The world’s leading publication for data science, AI, and ML professionals.

Python for Excel Users – Part 1

Getting started with dealing with data using pandas

This is part one of a tutorial series for everyone who wants to get started working in python instead of Excel, e.g. for automating tasks or improving speed and scalability. Or for just the curious ones.

You’re at the right spot when:

  • you use Excel to combine various sheets or tables (using formulas like Index, Match, VLookup
  • use simple mathematical operations like sum and mean
  • use conditional aggregation functions (e.g. sum of transactions per category) or pivot tables

This blog post won’t cover everything you need to know to dump Excel nor is that the goal of the series. Part 1 is meant to get you started and to change your mindset from Excel to Python/Pandas.

While Excel has its place and is very fast and convenient, I hope this blog post series helps you to explore other ways of working with data than in Excel.

You can find this blog post as a Jupyter Notebook as well as the data used at our HOSD Mentoring GitHub repo.

Goal of this Tutorial

We will explore and combine different sales data tables like we would in Excel. The tables are:

  • Orders
  • Order_lines
  • Products

More details about the data in a minute.

Requirements

While some basic experience with Python helps, you don’t have to be a a programmer or data scientist to follow this tutorial. Ideally, you should have heard of pandas and spent some time with python yourself. Just enough to feel comfortable to follow along without getting discouraged. Try to follow along and read up on things we did not cover. You can always come back here.

1. The Situation

Source: Pixabay https://pixabay.com/photos/office-startup-business-home-office-594132/
Source: Pixabay https://pixabay.com/photos/office-startup-business-home-office-594132/

Imagine you just started in the sales department of a huge Brazilian online retailer. It’s your first day. You set up your computer, got a great double espresso from your company’s barista aka. the old coffee machine in the break room, and you’re ready to get started!

Unfortunately, it’s summer time and everyone in your team is on vacation. This leaves you with a lot of questions and time to explore the company data yourself. Great!

A few of the questions in your head are:

  • 🏬 How big is the company actually, measured by number of transactions?
  • 💵 Company size in terms of revenue per year?
  • 👗 How many products do we offer per Category?
  • 📦 How successful are our deliveries?

You know that you can answer these questions simply by using and combining the three tables Orders, Order_lines, and Products in Excel using standard formulas and a maybe a pivot table.

But since no one’s arround and your starting of a new job marks a new era in your career, you want to do it differently this time. Why not try out this cool thing called python that everyone on LinkedIn talks about? Yeah, let’s do that!

2. Getting started – the Data

The data used in this tutorial is an adapted and simplified version of the Brazilian E-Commerce Public Dataset by Olist.

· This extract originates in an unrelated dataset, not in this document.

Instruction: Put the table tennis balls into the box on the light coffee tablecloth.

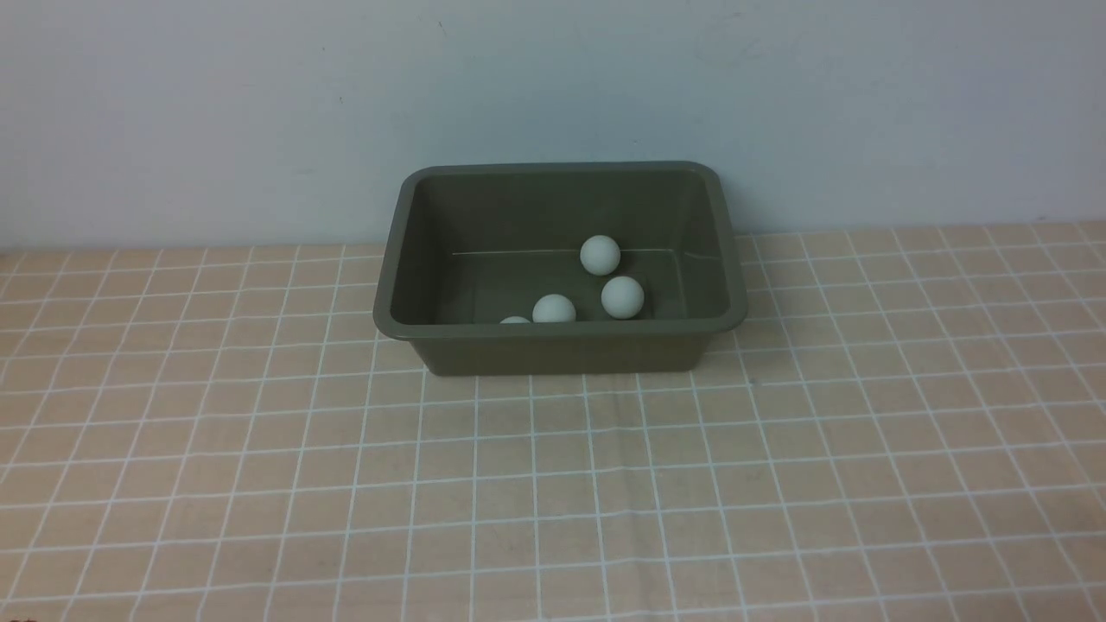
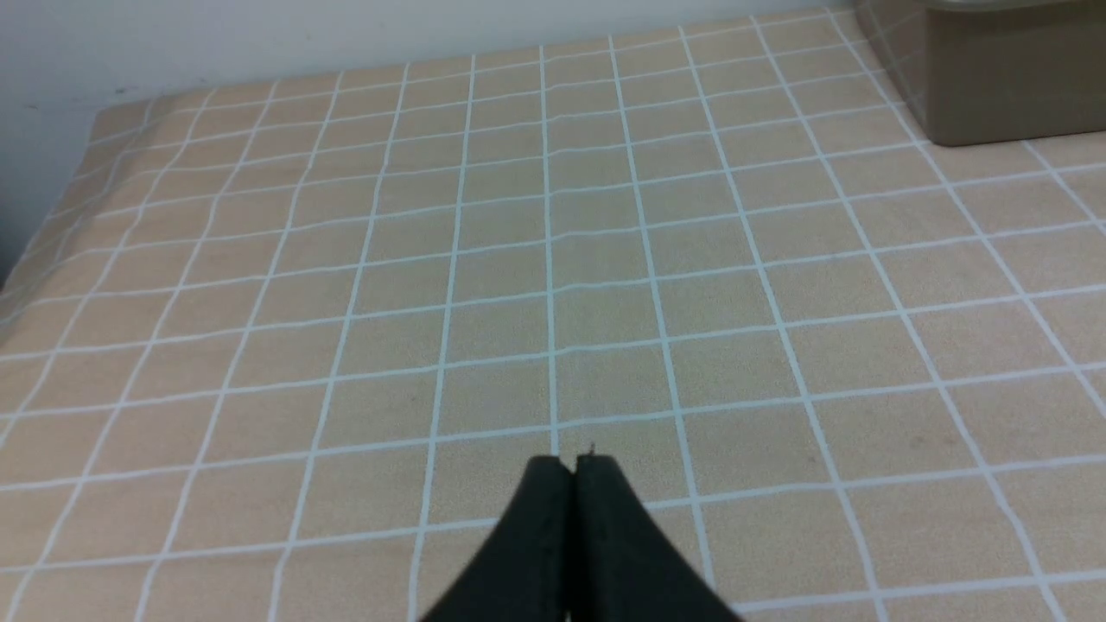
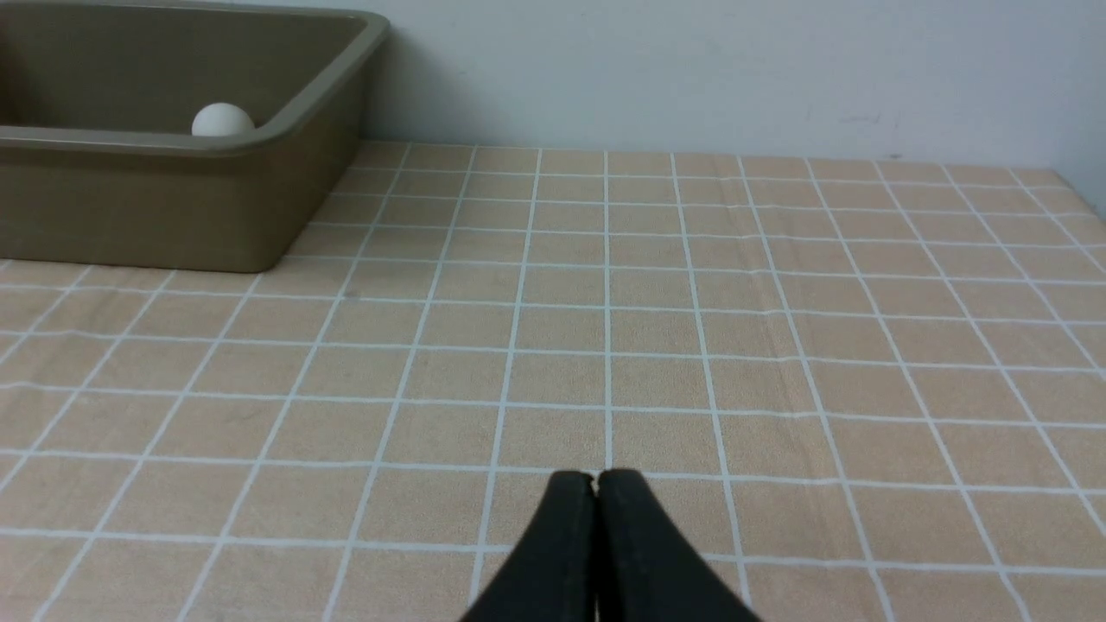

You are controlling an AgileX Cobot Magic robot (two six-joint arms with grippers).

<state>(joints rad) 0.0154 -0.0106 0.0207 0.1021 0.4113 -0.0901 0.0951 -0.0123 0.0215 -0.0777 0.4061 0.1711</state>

In Excel, you would do something like opening a new Excel document, go to Data > Get Data > From Text, then search for the .csv file and click through the Text Import Wizard (choice of delimiter, file encoding, data format, etc.) or you would just double-click on the .csv file and hope Excel will figure everything out correctly by itself (ouch!).

But now we’re in python land and things are a bit different (but not harder!).

To work with an .csv file, we will read it as an dataframe (fancy name for table) using the package pandas. We save the imported tables in variables with appropriate names. It’s conventional that dataframe names end with df.

# setup notebook and load tables
import pandas as pd

orders_df = pd.read_csv("data/Orders.csv")
order_lines_df = pd.read_csv("data/Order_lines.csv")
products_df = pd.read_csv("data/Products.csv")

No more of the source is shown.